Working with the chef as a co-artist and having an artist partnership in the field allows us to question rubrics like the formal sensory panel analysis. For a formal sensory panel, you’re treating everything the same—you might steam everything for the most neutral treatment instead of what makes an ingredient stand out. You are also evaluating a generalized response across panelists, averaging across tasters. When breeding for flavor, our successes have been in the outliers, novel flavors that benefit from chef interpretation and translation. What Dan Barber introduced me to is the idea of trying to find a technique that makes something sing. If you’re going to find other great works of art in the world, is there a rubric you would take with you to be able to know when you found one of these? Or is there something else? Does it evoke an emotional response? Would you find the best paintings with a rubric on how brush strokes were used, or is it something more?
In breeding for beauty, we look for colors that were present in wild ancestors and relatives but bred out of modern cultivars. We look for unique patterns and shapes that tell us about the practiced and adventurous eye that saw that plant in the field and chose to take a gamble on its singularity. We look at the whole plant and ask if it can be enjoyed as a companion in our landscapes; can we savor the plant in different ways, not just as we eat it, but as it grows and blooms? We also look for an inner beauty, a spiritual, human connection that shows regard for the people who are growing it and harvesting it, and for the land they depend on. Can it be grown such that fingers and backs ache a little less at the end of the day? Such that the farmer’s children can grow up among the plants they depend on for a living?
For this rubric to work, it requires a breeder to reevaluate the priorities that have driven conventional agriculture in the 20th century. In selecting for beauty of any kind, it is no longer enough to measure yield, uniformity and days to maturity. Beauty can’t necessarily be graded for the supermarket. The things that we universally find beautiful in plants do, however, have a basis in biology.

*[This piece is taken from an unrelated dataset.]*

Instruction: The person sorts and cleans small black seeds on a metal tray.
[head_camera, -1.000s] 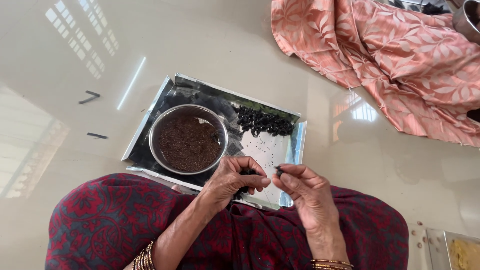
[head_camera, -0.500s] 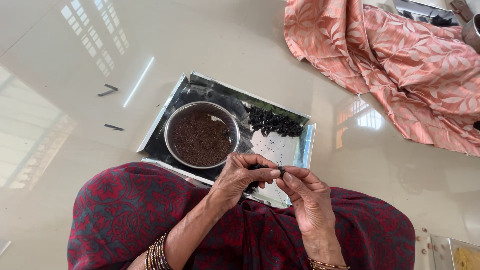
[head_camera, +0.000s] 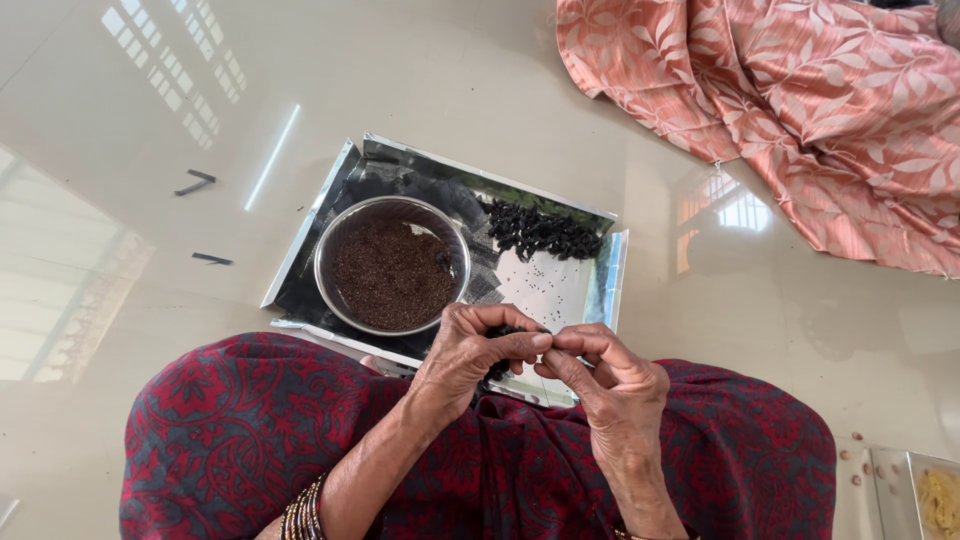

Deep, intense colors in plants are not only attractive, they are the manifestations of compounds that protect them (and us, when we eat them) from harm that might come to us from our environment. In truth, we’ve coevolved with those flowering, prehistoric plants, to get essential nutrients we can’t make ourselves.
We can measure these compounds using scientific instruments and validate their beneficial effects using sophisticated assays. We can also often detect them first with our naked eye, our palate and our sense of delight. One of our greatest advantages is working with a chef in this way. Humans used to be hardwired to search out things that were scarce in our environment—fats, sugars, salts. Now that they’re abundant, there are things that plant breeders have discarded along the way that are the same things chefs liked about heirlooms: complex flavors, rich aromas, deep flavors, challenges to our palate. A great way to experience all the facets of food is by cultivating diversity and complexity and exploring how plants create this diversity and how we perceive it. These tenets can guide us as we go forward in search of diverse beauty.